■ **Problem to solve**
Return, with both end lines included, exactly what the data below holds from the line with "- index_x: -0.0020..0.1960" through the line with "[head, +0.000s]", though not the pictures.

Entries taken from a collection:
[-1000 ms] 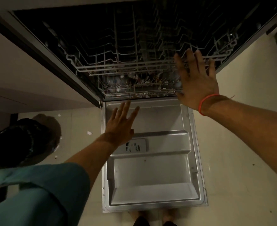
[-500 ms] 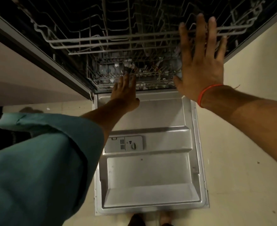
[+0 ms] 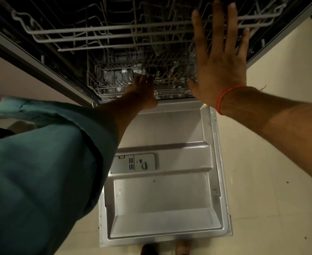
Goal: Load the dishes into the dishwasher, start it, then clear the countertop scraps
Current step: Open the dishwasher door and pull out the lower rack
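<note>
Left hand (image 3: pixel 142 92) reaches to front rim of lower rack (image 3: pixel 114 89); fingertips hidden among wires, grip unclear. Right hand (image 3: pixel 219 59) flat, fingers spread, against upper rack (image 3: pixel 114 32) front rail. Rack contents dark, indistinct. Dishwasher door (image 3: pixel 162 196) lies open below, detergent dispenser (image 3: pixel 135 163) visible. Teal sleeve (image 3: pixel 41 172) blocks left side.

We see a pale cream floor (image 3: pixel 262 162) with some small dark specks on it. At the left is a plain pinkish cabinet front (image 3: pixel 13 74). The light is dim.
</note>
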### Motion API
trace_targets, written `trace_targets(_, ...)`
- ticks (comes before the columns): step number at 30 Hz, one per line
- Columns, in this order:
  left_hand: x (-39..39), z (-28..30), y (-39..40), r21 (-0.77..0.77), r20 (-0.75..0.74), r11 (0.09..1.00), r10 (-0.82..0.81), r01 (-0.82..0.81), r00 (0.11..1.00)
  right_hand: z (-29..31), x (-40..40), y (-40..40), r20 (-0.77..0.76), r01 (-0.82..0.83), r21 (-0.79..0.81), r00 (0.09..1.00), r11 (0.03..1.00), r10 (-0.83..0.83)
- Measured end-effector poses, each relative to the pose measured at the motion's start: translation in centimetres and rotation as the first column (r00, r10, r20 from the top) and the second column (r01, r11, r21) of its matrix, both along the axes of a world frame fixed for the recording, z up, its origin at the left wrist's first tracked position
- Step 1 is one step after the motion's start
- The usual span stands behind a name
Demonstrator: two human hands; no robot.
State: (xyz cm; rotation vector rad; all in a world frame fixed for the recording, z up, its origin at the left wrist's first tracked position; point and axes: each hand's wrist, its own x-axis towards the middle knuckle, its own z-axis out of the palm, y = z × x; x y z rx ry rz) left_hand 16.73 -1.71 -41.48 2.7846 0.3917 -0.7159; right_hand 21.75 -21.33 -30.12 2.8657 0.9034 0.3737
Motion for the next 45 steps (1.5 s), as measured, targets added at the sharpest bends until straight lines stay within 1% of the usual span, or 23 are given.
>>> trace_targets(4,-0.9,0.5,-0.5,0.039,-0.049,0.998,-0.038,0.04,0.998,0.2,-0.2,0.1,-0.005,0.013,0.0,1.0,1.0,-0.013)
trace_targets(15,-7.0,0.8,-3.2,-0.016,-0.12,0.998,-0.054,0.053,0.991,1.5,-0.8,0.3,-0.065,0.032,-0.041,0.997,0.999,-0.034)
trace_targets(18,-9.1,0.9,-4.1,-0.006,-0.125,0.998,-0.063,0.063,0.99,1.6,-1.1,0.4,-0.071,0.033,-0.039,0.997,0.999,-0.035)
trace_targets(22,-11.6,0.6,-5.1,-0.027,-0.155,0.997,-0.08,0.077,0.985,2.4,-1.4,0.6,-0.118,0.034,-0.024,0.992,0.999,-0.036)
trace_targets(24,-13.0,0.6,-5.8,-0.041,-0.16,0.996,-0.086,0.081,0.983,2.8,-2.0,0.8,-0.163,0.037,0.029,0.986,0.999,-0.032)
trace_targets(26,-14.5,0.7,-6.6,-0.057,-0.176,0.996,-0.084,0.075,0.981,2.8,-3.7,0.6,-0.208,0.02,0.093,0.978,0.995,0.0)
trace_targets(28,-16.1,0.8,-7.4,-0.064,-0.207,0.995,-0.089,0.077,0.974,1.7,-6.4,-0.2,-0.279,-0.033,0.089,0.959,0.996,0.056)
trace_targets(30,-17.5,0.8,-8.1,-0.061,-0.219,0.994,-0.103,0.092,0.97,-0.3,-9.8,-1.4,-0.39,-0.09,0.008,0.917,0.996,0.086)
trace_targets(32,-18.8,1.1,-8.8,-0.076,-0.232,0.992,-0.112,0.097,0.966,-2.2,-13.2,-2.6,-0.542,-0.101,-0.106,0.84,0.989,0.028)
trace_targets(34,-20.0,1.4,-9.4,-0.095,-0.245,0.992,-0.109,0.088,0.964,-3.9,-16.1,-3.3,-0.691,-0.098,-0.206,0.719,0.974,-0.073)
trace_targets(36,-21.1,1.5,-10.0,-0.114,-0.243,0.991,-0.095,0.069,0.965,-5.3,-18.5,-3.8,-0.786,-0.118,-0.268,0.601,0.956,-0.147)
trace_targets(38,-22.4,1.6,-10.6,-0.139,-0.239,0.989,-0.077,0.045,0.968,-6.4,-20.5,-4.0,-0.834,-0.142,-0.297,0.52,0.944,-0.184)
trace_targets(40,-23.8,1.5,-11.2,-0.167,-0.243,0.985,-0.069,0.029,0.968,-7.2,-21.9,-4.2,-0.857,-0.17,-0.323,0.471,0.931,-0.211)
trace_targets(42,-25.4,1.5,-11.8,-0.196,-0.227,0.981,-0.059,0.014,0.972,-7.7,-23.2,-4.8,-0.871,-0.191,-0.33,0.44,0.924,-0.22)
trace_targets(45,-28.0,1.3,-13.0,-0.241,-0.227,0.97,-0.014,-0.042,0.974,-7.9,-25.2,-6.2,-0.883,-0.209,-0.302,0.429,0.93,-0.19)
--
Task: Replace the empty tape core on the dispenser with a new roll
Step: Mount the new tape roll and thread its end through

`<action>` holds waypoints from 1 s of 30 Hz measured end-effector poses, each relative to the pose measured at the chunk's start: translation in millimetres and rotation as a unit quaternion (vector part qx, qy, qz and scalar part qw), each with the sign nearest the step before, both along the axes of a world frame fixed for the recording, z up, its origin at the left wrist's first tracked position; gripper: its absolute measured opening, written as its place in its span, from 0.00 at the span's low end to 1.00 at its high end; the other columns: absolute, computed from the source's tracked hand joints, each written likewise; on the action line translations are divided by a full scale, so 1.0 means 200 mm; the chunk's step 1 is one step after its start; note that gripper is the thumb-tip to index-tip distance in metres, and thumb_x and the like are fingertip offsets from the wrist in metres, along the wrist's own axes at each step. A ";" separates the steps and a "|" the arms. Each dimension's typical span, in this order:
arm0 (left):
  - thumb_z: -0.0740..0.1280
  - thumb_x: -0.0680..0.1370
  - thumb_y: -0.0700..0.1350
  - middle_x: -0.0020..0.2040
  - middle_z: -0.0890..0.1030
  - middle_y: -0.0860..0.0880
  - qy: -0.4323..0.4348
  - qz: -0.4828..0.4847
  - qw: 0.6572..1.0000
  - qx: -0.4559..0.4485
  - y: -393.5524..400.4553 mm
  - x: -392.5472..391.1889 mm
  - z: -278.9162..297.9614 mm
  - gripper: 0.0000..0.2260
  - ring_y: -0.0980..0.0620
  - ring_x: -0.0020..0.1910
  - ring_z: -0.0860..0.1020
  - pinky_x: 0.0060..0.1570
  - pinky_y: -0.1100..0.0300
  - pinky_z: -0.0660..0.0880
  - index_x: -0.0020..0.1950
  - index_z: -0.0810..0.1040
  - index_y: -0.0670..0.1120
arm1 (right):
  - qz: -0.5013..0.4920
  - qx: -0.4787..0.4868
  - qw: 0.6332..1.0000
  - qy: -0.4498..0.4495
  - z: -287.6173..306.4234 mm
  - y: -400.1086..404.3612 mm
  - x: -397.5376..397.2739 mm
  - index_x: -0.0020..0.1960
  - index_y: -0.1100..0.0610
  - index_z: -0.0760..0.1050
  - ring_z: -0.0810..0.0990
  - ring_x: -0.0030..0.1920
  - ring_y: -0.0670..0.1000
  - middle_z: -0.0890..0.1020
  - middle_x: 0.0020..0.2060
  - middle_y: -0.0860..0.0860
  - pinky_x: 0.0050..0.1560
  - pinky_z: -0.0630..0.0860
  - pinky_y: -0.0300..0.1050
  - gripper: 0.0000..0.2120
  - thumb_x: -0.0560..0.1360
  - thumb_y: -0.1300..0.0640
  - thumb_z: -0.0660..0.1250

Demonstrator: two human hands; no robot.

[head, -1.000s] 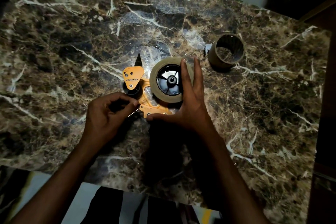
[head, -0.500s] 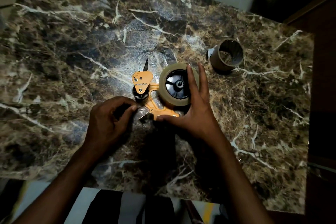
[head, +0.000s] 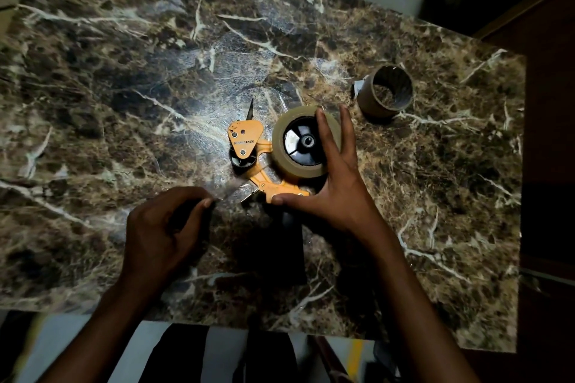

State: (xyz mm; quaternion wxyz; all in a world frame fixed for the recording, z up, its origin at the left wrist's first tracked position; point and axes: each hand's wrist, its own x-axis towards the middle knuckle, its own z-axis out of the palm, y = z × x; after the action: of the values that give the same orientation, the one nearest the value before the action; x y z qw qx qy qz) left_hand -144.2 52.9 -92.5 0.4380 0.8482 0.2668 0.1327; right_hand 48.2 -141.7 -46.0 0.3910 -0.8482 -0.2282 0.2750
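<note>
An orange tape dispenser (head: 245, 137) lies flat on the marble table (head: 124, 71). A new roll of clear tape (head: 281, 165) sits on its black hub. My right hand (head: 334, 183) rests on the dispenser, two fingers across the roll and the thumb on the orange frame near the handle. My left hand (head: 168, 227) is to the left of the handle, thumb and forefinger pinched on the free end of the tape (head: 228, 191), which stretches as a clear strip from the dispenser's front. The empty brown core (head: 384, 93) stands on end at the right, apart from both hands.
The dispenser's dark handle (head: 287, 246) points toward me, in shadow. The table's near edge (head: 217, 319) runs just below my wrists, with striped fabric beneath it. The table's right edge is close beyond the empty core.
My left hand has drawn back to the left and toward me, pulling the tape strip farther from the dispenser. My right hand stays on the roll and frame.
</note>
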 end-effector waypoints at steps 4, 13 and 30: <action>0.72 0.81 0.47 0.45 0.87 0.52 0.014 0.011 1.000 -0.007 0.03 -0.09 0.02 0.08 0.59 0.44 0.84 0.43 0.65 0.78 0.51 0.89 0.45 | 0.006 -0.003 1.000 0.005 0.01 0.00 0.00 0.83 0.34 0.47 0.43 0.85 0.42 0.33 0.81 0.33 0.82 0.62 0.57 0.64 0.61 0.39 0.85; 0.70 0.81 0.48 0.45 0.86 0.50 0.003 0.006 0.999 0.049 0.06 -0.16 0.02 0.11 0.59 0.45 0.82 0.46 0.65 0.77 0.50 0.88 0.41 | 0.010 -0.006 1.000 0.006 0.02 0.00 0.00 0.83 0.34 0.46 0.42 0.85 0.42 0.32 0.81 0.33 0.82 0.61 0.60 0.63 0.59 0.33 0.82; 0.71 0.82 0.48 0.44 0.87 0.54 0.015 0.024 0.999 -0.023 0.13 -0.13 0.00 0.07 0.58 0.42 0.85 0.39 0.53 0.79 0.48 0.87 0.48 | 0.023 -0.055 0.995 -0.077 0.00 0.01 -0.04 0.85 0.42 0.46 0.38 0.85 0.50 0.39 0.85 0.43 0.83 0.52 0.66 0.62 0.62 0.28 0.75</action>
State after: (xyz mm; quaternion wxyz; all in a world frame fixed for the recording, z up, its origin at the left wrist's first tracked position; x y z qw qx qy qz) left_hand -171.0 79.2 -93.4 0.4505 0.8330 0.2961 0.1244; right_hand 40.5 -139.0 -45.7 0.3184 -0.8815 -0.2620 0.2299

■ **Answer space**
  - index_x: -0.0020..0.1960
  - index_y: -0.1100..0.0610
  - index_z: -0.0760..0.1050
  - ring_z: -0.0810..0.0990
  - ring_x: -0.0030..0.1920
  - ring_y: -0.0670..0.1000
  - middle_z: -0.0890..0.1020
  - middle_x: 0.0020..0.2060
  - middle_y: -0.0860..0.0860
  - pinky_x: 0.0050..0.1560
  - pinky_z: -0.0630..0.0860
  - pinky_y: -0.0300..0.1050
  - gripper: 0.0000..0.2120
  - thumb_x: -0.0560..0.1360
  - thumb_y: -0.1300..0.0640
  - thumb_z: -0.0660..0.1250

Demonstrator: two human hands; no robot.

[head, -1.000s] 
[head, -0.500s] 
[head, +0.000s] 

The exercise has been completed in full.